Abstract

The article investigates how Leo Tolstoy’s economic ideas are embodied and instantiated in the plot of his short story “Polikushka” (1863) from the two intertwined perspectives of narratology and the history of economic ideas. The various names given to the sum of money the protagonist, Polikei, loses can be explained by the ruble’s “dual exchange rate”; that is, the differential rates between the silver ruble and assignation ruble (1:3.5) which existed in Russia from 1839 to 1851. Polikei’s misplacement of banknotes (called “devilish” in “Polikushka” drafts) accords with the broader European literary mythology of banknotes as the Devil’s playthings.

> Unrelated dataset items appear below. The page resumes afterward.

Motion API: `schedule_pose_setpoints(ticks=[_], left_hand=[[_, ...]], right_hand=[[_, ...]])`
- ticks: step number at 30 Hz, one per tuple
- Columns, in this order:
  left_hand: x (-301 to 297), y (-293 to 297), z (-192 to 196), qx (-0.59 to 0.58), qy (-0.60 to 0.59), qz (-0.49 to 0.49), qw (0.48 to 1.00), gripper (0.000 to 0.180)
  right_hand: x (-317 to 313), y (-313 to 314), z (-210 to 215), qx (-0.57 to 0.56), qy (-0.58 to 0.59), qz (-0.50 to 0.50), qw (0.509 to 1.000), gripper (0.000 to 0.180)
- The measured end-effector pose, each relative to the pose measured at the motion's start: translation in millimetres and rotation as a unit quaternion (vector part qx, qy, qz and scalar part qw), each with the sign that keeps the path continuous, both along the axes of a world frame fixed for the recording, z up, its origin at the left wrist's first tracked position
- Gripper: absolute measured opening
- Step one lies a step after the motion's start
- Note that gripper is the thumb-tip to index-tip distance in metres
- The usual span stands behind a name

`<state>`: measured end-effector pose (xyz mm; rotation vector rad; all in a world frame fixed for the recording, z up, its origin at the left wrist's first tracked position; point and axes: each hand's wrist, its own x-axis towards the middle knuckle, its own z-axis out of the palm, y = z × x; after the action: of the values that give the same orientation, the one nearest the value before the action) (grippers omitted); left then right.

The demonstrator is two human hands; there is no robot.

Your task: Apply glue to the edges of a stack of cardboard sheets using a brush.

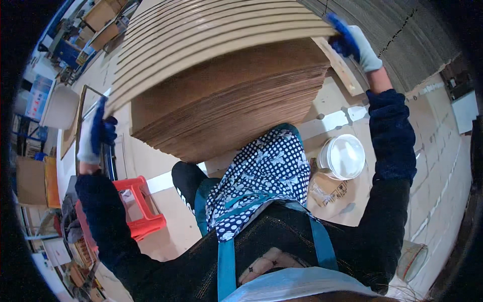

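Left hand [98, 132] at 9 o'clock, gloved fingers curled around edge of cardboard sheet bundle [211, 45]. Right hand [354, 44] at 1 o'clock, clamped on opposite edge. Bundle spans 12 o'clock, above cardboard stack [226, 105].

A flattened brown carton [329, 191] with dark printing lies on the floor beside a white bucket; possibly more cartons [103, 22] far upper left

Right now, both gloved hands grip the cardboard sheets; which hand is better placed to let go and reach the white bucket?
The right hand. The white bucket sits below its forearm, while the left hand holds the cardboard sheets at the far end, above the red crate.
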<state>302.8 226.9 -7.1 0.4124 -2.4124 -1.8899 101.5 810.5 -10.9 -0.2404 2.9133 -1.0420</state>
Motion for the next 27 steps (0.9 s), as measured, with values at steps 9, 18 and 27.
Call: schedule_pose_setpoints(ticks=[9, 18, 27], left_hand=[[2, 60, -56, 0.008, 0.147, 0.118, 0.982, 0.019], [-37, -2, -91, -0.146, 0.094, 0.086, 0.981, 0.012], [-2, -15, -51, -0.215, 0.015, 0.088, 0.972, 0.024]], right_hand=[[-39, 6, -105, -0.001, 0.36, -0.051, 0.932, 0.046], [-48, -29, -82, 0.217, 0.222, -0.12, 0.943, 0.042], [-36, 22, -50, 0.077, 0.132, -0.126, 0.98, 0.055]])
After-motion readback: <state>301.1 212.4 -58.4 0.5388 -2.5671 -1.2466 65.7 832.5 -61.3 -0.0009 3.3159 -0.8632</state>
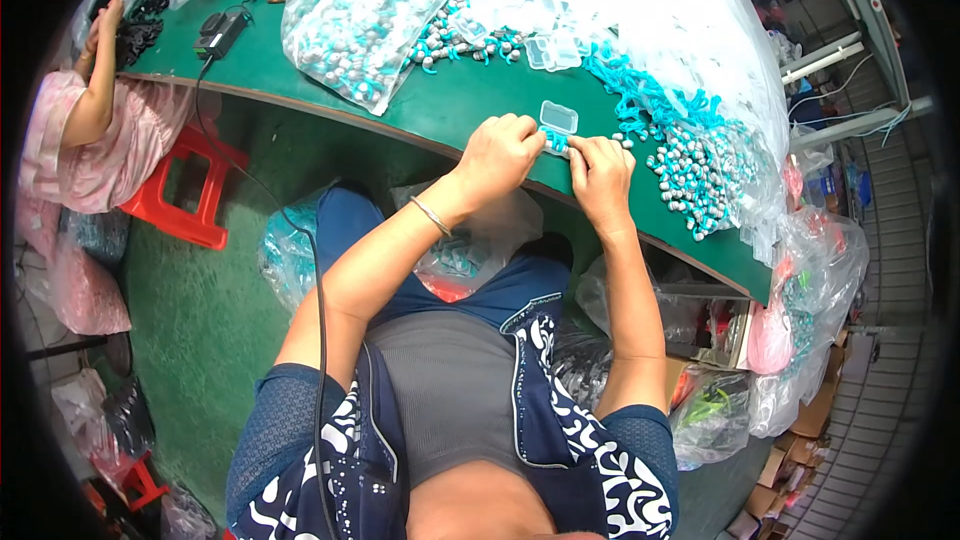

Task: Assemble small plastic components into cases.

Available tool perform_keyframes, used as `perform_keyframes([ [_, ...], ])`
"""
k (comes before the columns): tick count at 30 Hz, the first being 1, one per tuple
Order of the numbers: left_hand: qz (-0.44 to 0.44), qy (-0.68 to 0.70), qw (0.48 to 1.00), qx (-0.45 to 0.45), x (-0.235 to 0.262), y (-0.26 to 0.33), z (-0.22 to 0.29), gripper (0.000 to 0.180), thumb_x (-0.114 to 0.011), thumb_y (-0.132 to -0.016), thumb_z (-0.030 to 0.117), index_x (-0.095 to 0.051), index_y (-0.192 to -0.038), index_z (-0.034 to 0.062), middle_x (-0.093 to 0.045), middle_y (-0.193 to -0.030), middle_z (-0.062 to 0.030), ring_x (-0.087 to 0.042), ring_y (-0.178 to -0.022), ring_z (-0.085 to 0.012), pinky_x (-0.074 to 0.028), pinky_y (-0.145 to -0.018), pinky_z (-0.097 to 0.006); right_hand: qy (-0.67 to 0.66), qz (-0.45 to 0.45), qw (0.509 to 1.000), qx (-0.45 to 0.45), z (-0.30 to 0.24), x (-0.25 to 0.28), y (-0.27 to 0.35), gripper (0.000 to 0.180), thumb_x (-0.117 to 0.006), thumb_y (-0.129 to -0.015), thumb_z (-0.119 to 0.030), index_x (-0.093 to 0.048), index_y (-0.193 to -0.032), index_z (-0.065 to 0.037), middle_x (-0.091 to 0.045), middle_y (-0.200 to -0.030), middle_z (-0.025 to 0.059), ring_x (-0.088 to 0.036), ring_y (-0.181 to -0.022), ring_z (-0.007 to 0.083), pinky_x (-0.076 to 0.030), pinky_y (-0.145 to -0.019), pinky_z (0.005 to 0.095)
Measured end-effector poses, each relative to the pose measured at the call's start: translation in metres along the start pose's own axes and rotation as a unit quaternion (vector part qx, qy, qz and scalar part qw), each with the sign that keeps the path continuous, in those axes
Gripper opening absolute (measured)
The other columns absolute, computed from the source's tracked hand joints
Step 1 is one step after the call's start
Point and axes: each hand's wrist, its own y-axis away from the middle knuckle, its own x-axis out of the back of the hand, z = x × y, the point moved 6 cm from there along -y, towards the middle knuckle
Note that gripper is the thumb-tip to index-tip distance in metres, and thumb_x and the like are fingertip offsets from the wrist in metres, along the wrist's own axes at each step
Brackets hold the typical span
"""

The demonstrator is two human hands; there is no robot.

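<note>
At the front edge of the green table, a small clear plastic case (559,118) has its lid raised. Turquoise cord or soft pieces (555,141) lie in its lower half. My left hand (498,155) pinches the case's left side with bent fingers. On the other side, my right hand (602,178) is closed at the right corner, its fingertips hiding part of the case. Just right of that hand lies a heap of small grey-and-turquoise pieces (690,175), with tangled turquoise cords (635,90) behind it.
A clear bag of similar pieces (350,35) lies on the green table (270,65); more clear cases (553,50) sit farther back. A black cable (312,240) runs down past my left arm. At left, another person's arm (97,90) reaches over the table beside a red stool (190,190).
</note>
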Motion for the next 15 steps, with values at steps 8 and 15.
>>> perform_keyframes([
  [8,-0.02,0.015,1.0,-0.007,0.002,0.0,0.001,0.02,-0.068,-0.08,0.009,-0.066,-0.1,0.0056,-0.059,-0.09,-0.0074,-0.06,-0.081,-0.0253,-0.048,-0.07,-0.038,0.058,-0.029,0.997,-0.042,0.025,-0.009,-0.032,0.021,-0.064,-0.089,-0.018,-0.069,-0.109,-0.014,-0.064,-0.101,0.0048,-0.057,-0.102,0.0258,-0.034,-0.092,0.0481],
  [15,-0.021,0.037,0.999,0.001,-0.004,0.0,-0.002,0.022,-0.069,-0.079,0.009,-0.067,-0.101,0.0068,-0.059,-0.088,-0.0066,-0.06,-0.081,-0.0251,-0.049,-0.07,-0.039,0.009,-0.062,0.997,-0.053,0.036,-0.027,-0.04,0.021,-0.071,-0.084,-0.018,-0.07,-0.104,-0.014,-0.064,-0.101,0.0043,-0.057,-0.104,0.0248,-0.033,-0.093,0.0487],
])
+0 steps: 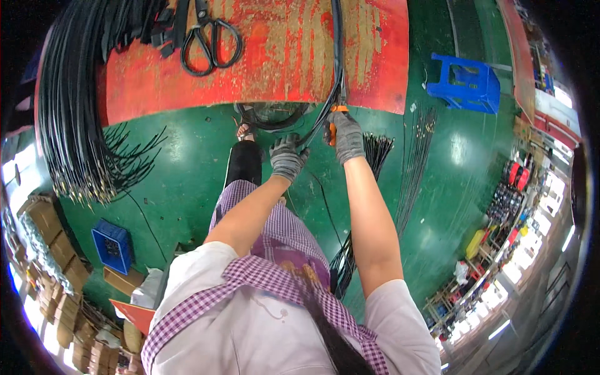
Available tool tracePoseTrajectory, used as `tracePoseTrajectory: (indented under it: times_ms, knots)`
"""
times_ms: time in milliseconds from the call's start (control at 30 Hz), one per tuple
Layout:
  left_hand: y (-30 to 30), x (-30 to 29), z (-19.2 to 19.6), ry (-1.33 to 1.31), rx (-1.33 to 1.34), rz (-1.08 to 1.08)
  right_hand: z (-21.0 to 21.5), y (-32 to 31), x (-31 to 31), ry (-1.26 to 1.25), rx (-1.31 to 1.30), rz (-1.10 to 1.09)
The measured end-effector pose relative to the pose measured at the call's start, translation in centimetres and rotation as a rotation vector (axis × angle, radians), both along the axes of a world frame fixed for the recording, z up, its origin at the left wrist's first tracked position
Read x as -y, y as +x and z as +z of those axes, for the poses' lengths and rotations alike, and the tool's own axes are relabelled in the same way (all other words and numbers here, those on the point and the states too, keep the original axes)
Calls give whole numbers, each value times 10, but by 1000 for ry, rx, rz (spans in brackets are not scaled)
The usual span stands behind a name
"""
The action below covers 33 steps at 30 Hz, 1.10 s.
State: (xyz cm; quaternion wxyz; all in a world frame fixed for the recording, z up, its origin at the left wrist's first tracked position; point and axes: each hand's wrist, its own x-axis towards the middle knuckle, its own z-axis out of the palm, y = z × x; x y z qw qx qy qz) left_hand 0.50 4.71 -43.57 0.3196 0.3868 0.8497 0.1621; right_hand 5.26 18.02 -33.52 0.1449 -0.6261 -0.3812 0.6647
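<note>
My left hand (289, 156), in a grey work glove, is closed around the lower part of a bundle of black cables (320, 119). The bundle runs up over the front edge of the red, worn table (275, 56) and lies along its right part. My right hand (345, 136), gloved too, grips orange-handled pliers (339, 109). Their narrow jaws point away from me, right beside the cables at the table edge; whether they bite on a cable is hidden. Black-handled scissors (211, 47) lie farther left on the tabletop.
A thick hank of black cables (69, 125) hangs over the table's left end. More cables (415, 150) lie on the green floor to my right. A blue stool (465, 82) stands beyond the table's right side, a blue crate (112, 245) at lower left. Cardboard boxes (61, 250) line the left.
</note>
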Motion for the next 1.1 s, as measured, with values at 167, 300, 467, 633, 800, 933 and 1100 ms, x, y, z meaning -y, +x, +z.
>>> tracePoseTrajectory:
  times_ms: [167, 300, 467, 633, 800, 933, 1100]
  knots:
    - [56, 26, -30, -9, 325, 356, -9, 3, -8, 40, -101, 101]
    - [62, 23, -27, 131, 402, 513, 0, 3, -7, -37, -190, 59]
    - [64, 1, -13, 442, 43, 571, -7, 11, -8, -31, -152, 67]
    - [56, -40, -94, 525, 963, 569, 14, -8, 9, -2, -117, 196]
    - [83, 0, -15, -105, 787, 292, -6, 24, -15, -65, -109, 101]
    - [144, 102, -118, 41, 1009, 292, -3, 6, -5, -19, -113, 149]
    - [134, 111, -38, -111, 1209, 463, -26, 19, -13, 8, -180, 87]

In addition to European parallels, the article discusses possible Russian plot sources dating back to Nekrasov’s poetry and the prose of Pogodin, Potekhin, and Dostoevsky. In the second section, the article explores the narrative patterns of the story and demonstrates that we cannot blame Polikei’s death on his mistress’ desire to test and rehabilitate him. The narration is organized as a network of mutually exclusive viewpoints, the correlation of which develops into an ugly portrayal of both the elderly landlady and Polikei, shown to be equally guilty in the tragic ending of the story. In the last two sections, the article reveals the ideological underpinnings of Tolstoy’s skeptical attitude, displayed in his pedagogical writings of 1861–62, toward the notion of peasants and the educated elite being able to communicate with each other effectively. In these writings Tolstoy noted the harmful effects that philanthropy, mis‐targeted education, false ideologies, and the unreasonable circulation had on the peasantry. In conclusion, the article locates one possible source for Tolstoy’s viewpoint in the political and economic ideas of P.‐J. Proudhon, with whom Tolstoy communicated in Brussels when writing “Polikushka.”